In most indexes there is a proviso, stating that all seeds from the botanic garden are the result of open pollination and could possibly produce hybrids. One way to hedge bets is to order seeds of species that are the only listed representatives of their genus in each index. But it’s always a gamble ordering seeds from botanic gardens. An exception is wild-collected seeds. Some gardens collect seeds from plants in situ, that is, natural populations of plants in their native habitat, as opposed to ex situ plants in botanic gardens. Seeds from these wild populations of plants are more likely to be the species listed, unless there is a nearby, closely related species with which they might cross.

It’s a joy to peruse seed catalogs; every gardener knows the pleasure.

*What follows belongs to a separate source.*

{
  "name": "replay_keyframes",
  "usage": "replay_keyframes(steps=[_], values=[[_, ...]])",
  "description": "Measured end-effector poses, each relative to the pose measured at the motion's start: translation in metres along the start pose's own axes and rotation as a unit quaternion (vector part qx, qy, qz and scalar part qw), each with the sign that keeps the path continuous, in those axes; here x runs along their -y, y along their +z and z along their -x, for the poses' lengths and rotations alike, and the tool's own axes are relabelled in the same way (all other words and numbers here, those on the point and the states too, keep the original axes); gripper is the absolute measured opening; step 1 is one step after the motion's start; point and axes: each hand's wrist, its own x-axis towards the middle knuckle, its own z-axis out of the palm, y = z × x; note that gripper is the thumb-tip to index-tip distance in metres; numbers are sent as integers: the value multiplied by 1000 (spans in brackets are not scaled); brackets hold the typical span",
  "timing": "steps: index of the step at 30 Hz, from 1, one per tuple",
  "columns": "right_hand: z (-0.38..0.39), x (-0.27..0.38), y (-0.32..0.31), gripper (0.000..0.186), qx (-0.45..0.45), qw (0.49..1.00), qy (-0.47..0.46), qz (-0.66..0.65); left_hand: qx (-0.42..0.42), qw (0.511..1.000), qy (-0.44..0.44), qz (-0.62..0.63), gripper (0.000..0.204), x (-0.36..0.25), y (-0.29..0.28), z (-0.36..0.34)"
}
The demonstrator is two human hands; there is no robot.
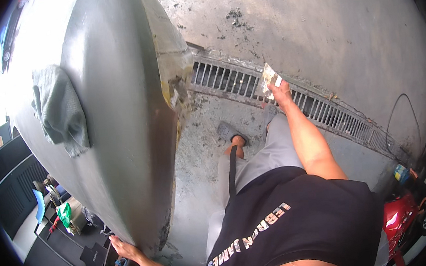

But ordering obscure, noncommercial seeds from faraway places, that is a rare and special joy. I hope, when the staff at other gardens receive the Index Seminum from the Medicinal Herb Garden, they feel the same excitement that I do when I receive theirs. Every year I try to mix it up, retiring a plant overrepresented in the seed index network and adding  a few new plants.

For most if not all of us sharing these seeds, propagating new plants is an unending passion. I started Smilax glabra from seeds that took 5 years to germinate in an unheated quonset. It felt like a miracle when they finally arose from the soil. To all who carefully collect, clean and distribute seeds through their Index Seminum each year, thank you. All for one and one for all!

index seminum

in a dead language reborn

these seeds too go on

 

See you in the garden.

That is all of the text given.